You can write the test code in Python, or - in most cases - you can define the test in a JSON or YAML file instead. The following Python and JSON code define exactly the same test. This test will cause the workflow to be run with the specified inputs, and the outputs will be compared to the specified expected outputs.

# test_variant_caller.py
def test_variant_caller(workflow_data, workflow_runner):
    inputs = workflow_data.get_dict("bam", "bai")
    inputs["index"] = {
        "fasta": workflow_data["index_fa"],
        "organism": "human"
    }
    expected = workflow_data.get_dict("vcf")
    workflow_runner(
        "variant_caller.wdl",
        inputs,
        expected
    )
# test_variant_caller.json
{
  "tests": [
    {
      "name": "test_variant_caller",
      "wdl": "variant_caller.wdl",
      "inputs": {
        "bam": "bam",
        "bai": "bai",
        "index": {
          "fasta": "index_fa",
          "organism": "human"
        }
      },
      "outputs": {
        "vcf": "vcf"
      }
    }
  ]
}

For details, read the docs.

Configuration

You can get started with pytest-wdl with no configuration required. However, some advanced features can be configured via environment variables, fixture functions, and/or a config file. To get started, copy one of the following example config files to $HOME/.pytest_wdl_config.json and modify as necessary:

  • simple: Uses only the miniwdl executor
  • more complex: Uses both miniwdl and Cromwell; shows how to configure proxies and headers for accessing remote data files in a private repository

See the manual for more details on configuring pytest-wdl.

Contributing

If you would like to contribute code to pytest-wdl, please fork the repository and submit your changes via pull request.

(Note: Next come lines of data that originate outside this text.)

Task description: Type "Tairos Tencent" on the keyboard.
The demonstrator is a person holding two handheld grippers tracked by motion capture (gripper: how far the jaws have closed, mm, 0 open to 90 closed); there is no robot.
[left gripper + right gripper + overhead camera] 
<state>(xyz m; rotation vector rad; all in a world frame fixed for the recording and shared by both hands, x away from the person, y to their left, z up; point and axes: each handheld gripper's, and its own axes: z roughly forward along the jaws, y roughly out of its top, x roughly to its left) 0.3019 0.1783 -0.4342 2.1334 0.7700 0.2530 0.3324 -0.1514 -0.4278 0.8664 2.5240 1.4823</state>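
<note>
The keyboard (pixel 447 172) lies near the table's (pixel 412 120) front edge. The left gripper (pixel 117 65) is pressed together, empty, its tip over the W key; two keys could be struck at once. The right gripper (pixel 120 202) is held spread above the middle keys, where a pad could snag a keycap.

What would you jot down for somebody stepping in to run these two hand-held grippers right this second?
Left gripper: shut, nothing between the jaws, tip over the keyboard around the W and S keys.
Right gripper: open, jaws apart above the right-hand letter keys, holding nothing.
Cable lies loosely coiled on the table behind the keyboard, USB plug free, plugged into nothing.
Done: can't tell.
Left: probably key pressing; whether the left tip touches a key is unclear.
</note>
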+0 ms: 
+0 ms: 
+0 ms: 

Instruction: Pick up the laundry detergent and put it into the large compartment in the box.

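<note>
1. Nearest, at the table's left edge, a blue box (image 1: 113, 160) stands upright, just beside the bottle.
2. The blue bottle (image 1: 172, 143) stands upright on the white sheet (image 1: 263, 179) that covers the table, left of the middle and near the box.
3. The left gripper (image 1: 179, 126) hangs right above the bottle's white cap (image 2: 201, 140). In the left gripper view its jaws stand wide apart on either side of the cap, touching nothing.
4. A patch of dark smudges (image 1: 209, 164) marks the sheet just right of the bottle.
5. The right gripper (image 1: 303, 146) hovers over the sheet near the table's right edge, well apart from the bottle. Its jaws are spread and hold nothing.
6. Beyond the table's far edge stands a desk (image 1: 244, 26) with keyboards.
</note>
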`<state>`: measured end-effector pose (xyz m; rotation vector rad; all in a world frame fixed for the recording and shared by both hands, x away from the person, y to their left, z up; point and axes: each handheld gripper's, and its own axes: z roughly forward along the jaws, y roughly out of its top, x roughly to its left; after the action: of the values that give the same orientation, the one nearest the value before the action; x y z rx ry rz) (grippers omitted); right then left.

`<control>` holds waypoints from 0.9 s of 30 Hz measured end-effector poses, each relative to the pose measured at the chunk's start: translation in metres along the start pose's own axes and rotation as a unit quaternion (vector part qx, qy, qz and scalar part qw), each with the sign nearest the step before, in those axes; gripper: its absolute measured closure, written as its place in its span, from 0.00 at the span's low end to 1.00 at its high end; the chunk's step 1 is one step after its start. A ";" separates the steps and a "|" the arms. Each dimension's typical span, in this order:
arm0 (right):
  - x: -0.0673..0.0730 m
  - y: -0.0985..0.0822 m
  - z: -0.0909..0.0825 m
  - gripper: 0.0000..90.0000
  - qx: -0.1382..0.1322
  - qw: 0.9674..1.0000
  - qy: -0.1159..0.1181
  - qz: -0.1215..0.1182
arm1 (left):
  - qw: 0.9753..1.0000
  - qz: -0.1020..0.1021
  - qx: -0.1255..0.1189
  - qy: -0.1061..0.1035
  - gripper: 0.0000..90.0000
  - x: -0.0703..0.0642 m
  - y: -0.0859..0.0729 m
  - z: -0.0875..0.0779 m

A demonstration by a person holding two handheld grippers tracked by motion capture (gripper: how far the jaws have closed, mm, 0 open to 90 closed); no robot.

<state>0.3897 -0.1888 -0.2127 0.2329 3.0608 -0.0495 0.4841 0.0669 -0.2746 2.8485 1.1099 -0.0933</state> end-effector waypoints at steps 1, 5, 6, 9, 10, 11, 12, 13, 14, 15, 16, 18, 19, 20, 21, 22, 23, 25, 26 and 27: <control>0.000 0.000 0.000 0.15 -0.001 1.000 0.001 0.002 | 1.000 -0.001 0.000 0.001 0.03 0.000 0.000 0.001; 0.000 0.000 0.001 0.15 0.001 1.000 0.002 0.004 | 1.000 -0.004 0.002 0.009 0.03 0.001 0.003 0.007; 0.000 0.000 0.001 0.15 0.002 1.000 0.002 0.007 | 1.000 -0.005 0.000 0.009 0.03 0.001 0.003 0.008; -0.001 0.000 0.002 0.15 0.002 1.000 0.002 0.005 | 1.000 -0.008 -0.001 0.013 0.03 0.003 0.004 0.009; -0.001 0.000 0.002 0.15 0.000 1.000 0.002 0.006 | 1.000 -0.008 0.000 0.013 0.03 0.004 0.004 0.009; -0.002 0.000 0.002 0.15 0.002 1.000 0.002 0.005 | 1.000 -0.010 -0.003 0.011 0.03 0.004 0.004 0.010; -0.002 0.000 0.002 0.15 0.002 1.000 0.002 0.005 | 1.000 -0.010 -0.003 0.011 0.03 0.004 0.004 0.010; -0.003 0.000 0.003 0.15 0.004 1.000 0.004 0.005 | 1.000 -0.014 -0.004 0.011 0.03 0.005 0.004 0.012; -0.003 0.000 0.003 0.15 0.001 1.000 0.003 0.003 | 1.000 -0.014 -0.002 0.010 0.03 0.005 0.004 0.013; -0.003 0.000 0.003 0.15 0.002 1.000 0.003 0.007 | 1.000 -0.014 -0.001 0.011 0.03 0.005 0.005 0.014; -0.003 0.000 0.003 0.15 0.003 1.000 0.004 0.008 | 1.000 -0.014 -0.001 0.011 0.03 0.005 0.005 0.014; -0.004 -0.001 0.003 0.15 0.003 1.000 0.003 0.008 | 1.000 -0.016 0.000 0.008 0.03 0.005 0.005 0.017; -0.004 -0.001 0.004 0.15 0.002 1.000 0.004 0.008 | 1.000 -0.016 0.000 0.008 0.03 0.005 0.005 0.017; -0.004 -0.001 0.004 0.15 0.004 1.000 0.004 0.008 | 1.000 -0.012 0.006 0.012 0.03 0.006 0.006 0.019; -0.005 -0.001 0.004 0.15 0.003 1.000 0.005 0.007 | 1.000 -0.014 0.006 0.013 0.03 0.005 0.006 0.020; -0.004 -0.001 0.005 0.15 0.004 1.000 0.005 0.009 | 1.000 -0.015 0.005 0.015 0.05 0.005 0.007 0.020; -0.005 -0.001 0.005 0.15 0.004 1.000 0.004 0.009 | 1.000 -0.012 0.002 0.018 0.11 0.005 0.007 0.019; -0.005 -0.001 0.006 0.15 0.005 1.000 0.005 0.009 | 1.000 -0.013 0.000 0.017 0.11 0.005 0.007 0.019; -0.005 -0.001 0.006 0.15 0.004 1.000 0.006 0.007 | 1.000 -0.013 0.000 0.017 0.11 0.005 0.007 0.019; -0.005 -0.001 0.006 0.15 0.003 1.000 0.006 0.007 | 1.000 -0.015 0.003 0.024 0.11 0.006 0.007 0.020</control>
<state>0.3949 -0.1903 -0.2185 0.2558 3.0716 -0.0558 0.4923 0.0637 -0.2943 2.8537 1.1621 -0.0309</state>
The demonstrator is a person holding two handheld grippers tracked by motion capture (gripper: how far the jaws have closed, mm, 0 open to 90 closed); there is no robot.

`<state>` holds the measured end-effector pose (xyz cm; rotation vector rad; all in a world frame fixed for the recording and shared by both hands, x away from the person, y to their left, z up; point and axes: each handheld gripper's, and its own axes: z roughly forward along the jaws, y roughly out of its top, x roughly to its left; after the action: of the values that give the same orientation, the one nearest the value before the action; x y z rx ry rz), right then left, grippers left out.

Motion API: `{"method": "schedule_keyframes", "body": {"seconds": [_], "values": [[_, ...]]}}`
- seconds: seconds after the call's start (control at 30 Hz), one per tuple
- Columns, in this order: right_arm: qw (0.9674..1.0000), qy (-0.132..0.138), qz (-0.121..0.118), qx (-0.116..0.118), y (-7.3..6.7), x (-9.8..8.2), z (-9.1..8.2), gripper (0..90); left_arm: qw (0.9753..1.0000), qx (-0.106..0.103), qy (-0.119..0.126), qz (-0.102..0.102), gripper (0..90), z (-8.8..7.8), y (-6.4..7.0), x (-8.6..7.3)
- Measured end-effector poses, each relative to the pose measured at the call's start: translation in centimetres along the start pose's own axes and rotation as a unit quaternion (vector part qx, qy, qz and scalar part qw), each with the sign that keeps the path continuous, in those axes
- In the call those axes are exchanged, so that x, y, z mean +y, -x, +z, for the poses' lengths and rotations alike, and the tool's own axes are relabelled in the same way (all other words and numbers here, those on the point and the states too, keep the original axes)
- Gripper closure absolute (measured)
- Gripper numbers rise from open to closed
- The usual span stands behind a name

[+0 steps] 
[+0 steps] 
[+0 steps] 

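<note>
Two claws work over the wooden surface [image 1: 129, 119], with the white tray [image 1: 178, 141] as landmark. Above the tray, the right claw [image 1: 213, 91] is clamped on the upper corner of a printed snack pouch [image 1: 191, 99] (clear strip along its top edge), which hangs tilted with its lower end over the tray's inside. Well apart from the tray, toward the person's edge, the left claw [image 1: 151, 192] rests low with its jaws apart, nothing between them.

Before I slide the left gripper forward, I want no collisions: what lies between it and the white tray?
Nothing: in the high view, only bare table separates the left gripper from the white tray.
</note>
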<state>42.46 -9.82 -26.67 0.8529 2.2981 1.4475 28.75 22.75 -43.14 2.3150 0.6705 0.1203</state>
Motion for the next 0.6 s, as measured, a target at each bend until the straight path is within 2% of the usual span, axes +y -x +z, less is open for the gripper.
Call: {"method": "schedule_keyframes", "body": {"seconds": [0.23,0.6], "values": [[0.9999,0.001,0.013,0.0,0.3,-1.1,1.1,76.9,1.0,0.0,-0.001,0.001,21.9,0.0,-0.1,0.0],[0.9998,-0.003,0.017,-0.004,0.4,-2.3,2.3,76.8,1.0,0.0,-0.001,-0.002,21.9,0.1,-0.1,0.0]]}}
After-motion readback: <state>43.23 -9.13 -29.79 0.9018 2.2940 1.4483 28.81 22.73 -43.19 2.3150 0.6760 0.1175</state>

To get started developing pytest-wdl, first install all the development requirements:

$ git clone https://github.com/EliLillyCo/pytest-wdl.git
$ make install_development_requirements

To run the full build and unit tests, run:

$ make

Note that some tests will be skipped if you are not logged into a DNAnexus account.

Support

pytest-wdl is not an official product of Eli Lilly or DNAnexus. Please do not contact these companies (or any employees thereof) for support. To report a bug or feature request, please open an issue in the issue tracker.